The authors are intrigued by the fact that one patient who had been treated for Lyme gave the germ to a tick allowed to feed on his blood. This test seem just wrong to me. Why wasn’t a PCR done of the patient’s blood at the same time? This procedure makes a lot more sense to me. Anyway, I am glad the authors are intrigued.
The authors concede that recent literature demonstrates the persistence of infection in mice.
This is where it gets weird. The authors talk about 3 morphological forms: spirochete, L-form, and cyst. I am I reading this right? This sounds like the ILADS’ pabulum which the same sources have spent a lot of resources on, even in recent months, discrediting.
Without this apparent change of face there would be reason to do this research or publish this paper.
These authors discuss two stages in the life cycle of Lyme: the rapid growth phase and the stationary phase. These authors commit blasphemy. The cross one more line and talk about “biofilm-like aggregates.”
In the test tube, the researchers found there are always persisters.
The purpose of the study was to show the researchers had developed a tool to help identify antimicrobials which may better able to eliminate persisters.
“Our findings may have implications for the development of a more effective treatment for Lyme disease and for the relief of long-term symptoms that afflict some Lyme disease patients.”
I am getting confused. Was this study written by IDSA proponents or backers of the ILADS’ way of thinking?
Even in a test tube. No antimicrobial was found that could kill all the persisters. That should be like “shooting fish in a barrel.”
In a real human being things are a bit more complex. The germs hide on the inside and outside of cells. The germs penetrate deep tissues like cartilage with minimal blood flow. The spirochetes invade a panoply of host tissues, all with different characteristics: brain, nerves, joints, cartilage, tendon, heart, colon and numerous others.
Based on these few facts it seems outlandish to believe that a short course of IDSA sanctioned therapy is likely to eradicate all of the spirochetes.

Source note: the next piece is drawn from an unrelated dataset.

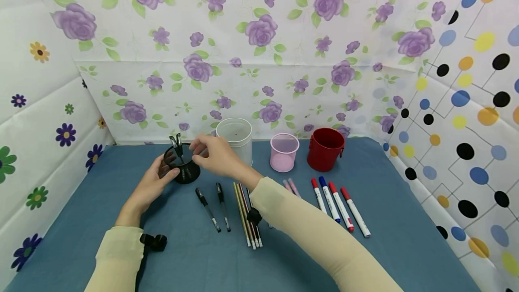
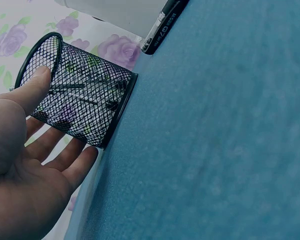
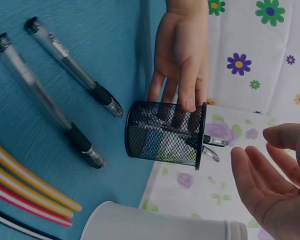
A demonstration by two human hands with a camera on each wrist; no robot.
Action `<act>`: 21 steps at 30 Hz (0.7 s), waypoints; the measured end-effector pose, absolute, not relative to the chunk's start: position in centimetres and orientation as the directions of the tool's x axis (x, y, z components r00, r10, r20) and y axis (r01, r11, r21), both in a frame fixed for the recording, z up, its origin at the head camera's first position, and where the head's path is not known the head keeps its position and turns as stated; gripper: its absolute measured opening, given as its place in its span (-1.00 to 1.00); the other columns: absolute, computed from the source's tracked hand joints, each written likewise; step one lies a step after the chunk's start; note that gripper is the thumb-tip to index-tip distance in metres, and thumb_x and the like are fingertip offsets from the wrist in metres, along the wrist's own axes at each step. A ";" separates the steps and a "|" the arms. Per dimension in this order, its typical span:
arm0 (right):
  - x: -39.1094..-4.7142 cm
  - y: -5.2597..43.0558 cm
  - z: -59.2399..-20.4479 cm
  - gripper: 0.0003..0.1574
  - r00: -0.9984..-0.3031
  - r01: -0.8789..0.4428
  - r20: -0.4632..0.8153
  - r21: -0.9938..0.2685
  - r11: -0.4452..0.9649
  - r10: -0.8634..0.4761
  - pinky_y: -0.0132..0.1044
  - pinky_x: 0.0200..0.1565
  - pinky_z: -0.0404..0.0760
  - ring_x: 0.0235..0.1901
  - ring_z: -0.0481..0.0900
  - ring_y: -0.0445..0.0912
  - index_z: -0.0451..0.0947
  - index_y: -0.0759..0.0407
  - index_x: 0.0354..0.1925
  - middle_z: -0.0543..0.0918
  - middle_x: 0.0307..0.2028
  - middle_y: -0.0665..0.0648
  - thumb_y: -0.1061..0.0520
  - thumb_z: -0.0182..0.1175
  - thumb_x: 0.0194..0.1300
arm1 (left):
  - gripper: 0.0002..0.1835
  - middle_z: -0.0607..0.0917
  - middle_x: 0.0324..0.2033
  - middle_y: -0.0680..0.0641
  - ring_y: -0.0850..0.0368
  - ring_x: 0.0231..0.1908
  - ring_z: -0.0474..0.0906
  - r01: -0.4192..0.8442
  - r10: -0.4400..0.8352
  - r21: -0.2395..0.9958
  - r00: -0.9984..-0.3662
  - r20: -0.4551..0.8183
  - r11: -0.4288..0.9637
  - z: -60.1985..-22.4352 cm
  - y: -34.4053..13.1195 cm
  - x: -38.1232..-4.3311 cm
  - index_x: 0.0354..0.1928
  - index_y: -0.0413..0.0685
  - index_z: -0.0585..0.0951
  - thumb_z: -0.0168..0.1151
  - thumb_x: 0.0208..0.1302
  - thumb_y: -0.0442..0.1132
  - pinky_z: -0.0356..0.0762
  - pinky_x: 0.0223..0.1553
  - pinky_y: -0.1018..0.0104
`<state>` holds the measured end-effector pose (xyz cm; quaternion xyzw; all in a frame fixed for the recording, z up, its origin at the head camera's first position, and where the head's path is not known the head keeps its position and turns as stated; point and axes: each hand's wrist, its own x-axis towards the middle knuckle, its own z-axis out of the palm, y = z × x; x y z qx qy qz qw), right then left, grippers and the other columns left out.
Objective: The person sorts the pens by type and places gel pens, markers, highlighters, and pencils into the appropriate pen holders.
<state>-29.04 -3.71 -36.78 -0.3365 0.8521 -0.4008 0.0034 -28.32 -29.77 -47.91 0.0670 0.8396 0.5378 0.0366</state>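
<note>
A black mesh pen cup [image 1: 187,174] stands upright at the back left of the blue cloth, with gel pens [image 1: 177,147] leaning inside it. My left hand [image 1: 152,183] grips its side, the thumb [image 2: 40,82] near the rim and the fingers round the far side. Just right of the rim is my right hand [image 1: 219,154], holding nothing; in the right wrist view its thumb and fingers are apart, facing the pen tops [image 3: 215,141]. Two more gel pens, one left [image 1: 208,209] and one right [image 1: 222,206], lie on the cloth in front of the cup.
Behind the right hand stands a whitish cup [image 1: 242,148], then a pink cup [image 1: 283,159] and a red bucket [image 1: 323,156]. Several pencils [image 1: 245,220] lie in the middle. Red and blue capped markers [image 1: 342,206] lie to the right, beside pink-ended items [image 1: 293,187] partly under the right sleeve.
</note>
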 end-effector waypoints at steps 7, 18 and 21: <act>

Novel drugs like: clofazimine, daptomycin, cefoperazone, carbomycin are the best drugs for killing cysts.
Let’s not rush in – please. Flagyl is said to have no anti-cyst activity, contradicting other work which proves the opposite. Most of these drugs are highly specialized, too potent and should likely not be used.
It seems that the science is catching up with ILADS, leaving the IDSA in it's wake.